- _Exercise_
What is needed here is an exact printout of the data, with no pictures included.
[Material provided]
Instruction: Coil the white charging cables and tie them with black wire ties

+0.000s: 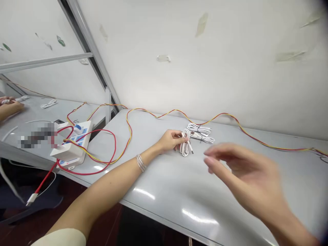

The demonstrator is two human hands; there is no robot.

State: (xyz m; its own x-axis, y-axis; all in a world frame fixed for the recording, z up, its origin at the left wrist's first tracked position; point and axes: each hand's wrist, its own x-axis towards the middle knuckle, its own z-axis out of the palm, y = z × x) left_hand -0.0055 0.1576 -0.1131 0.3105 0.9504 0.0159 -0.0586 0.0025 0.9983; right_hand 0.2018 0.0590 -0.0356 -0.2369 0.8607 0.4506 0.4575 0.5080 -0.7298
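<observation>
My left hand (170,140) pinches a coiled white USB cable (185,150) between thumb and fingers, low over the grey table (153,177). One plug of that coil points down to the right. Just behind it lie two more bundled white cables (198,128), tied with dark twist ties. My right hand (246,174) is raised over the table to the right, nearer the camera and blurred. Its thumb and fingers are apart, with nothing between them.
A white power strip (85,136) with adapters stands on the left, red and yellow wires (128,136) looping from it along the wall. A grey metal post (89,48) divides the tables. Another person's hand (11,106) works at far left near a white cable (49,104).
</observation>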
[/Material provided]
- _Written answer_
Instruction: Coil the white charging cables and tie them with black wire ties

+0.000s: 

The demonstrator is two human hands; there is no robot.

State: (xyz m; its own x-axis, y-axis; all in a world frame fixed for the recording, z up, its origin at the left wrist's first tracked position; point and axes: each hand's wrist, its own x-axis towards the middle knuckle, its own z-axis out of the palm, y = z × x) left_hand -0.0055 0.1576 -0.1131 0.3105 0.9504 0.0159 -0.0586 0.0025 0.9983; right_hand 0.2018 0.0590 -0.0356 -0.2369 0.8607 0.4506 0.4575 0.5080 -0.7298
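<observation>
My left hand (170,140) pinches a coiled white USB cable (185,150) between thumb and fingers, low over the grey table (153,177). One plug of that coil points down to the right. Just behind it lie two more bundled white cables (198,128), tied with dark twist ties. My right hand (246,174) is raised over the table to the right, nearer the camera and blurred. Its thumb and fingers are apart, with nothing between them.
A white power strip (85,136) with adapters stands on the left, red and yellow wires (128,136) looping from it along the wall. A grey metal post (89,48) divides the tables. Another person's hand (11,106) works at far left near a white cable (49,104).
</observation>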

The response to the exercise has been completed.